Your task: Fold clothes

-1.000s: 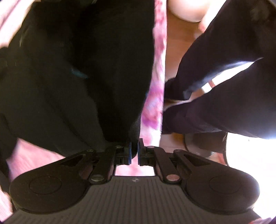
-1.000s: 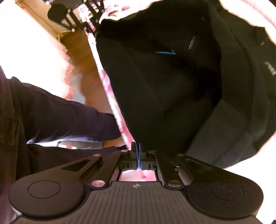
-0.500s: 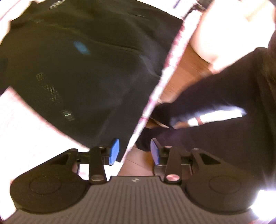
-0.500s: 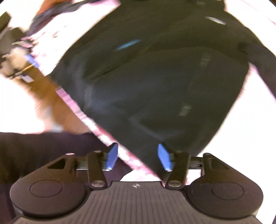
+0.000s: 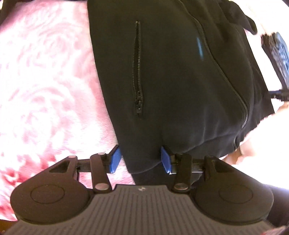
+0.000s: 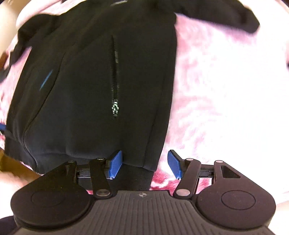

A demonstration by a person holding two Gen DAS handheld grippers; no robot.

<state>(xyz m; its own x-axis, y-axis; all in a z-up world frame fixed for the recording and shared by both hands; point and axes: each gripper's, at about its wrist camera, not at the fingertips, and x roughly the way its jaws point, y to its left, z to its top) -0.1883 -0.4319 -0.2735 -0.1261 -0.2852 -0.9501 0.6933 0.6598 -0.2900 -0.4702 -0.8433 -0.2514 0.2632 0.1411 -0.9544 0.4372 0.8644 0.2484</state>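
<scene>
Across the pink cover: a black jacket (image 5: 171, 76) lay spread flat on a pink-and-white flowered blanket (image 5: 45, 81), front side up.
Jacket in the left view: its hem was nearest the camera, with a pocket zip (image 5: 137, 72) running up the cloth and the main zip (image 5: 222, 72) curving away to the right.
Jacket in the right view: the same jacket (image 6: 81, 81) filled the left and middle, one pocket zip (image 6: 114, 76) shut with its pull catching the light, a dark sleeve (image 6: 225, 16) stretched out along the top right.
Blanket in the right view: pale pink pile (image 6: 225, 90) lay bare to the right of the jacket.
Left hand-held gripper (image 5: 140, 159): pointed steeply down at the hem; its jaws had just been closing a little from a wider gap and stood partly apart. The hem corner lay between the blue pads (image 5: 115, 157), which did not pinch it.
Right hand-held gripper (image 6: 145, 163): also pointed steeply down, jaws standing wide. The jacket's lower right corner sat between the blue pads (image 6: 115, 162), the left pad over the cloth, the right pad over the blanket; nothing was clamped.
Far right of the left view: a dark object (image 5: 278, 59), too blurred to name.
</scene>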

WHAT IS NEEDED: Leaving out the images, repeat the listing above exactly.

ANSWER TO THIS TASK:
Your task: Fold clothes

-1.000s: 
-1.000s: 
-0.500s: 
-0.500s: 
+0.000s: 
+0.000s: 

A demonstration by a person holding two Gen DAS handheld grippers; no robot.

<state>(xyz m; its own x-axis, y-axis; all in a z-up world frame fixed for the recording and shared by both hands; point and axes: each gripper's, at about its wrist camera, not at the fingertips, and x roughly the way its jaws point, y to its left, z to its top) -0.1883 -0.4319 -0.2735 -0.1261 -0.2852 -0.9501 0.6933 0.6598 -0.2900 -0.4702 -0.8433 -0.2514 0.2632 0.1411 -0.9544 0.4372 0.8644 0.2484</state>
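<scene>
Across the pink cover: a black jacket (image 5: 171, 76) lay spread flat on a pink-and-white flowered blanket (image 5: 45, 81), front side up.
Jacket in the left view: its hem was nearest the camera, with a pocket zip (image 5: 137, 72) running up the cloth and the main zip (image 5: 222, 72) curving away to the right.
Jacket in the right view: the same jacket (image 6: 81, 81) filled the left and middle, one pocket zip (image 6: 114, 76) shut with its pull catching the light, a dark sleeve (image 6: 225, 16) stretched out along the top right.
Blanket in the right view: pale pink pile (image 6: 225, 90) lay bare to the right of the jacket.
Left hand-held gripper (image 5: 140, 159): pointed steeply down at the hem; its jaws had just been closing a little from a wider gap and stood partly apart. The hem corner lay between the blue pads (image 5: 115, 157), which did not pinch it.
Right hand-held gripper (image 6: 145, 163): also pointed steeply down, jaws standing wide. The jacket's lower right corner sat between the blue pads (image 6: 115, 162), the left pad over the cloth, the right pad over the blanket; nothing was clamped.
Far right of the left view: a dark object (image 5: 278, 59), too blurred to name.
</scene>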

The exercise calls for nothing more than this answer.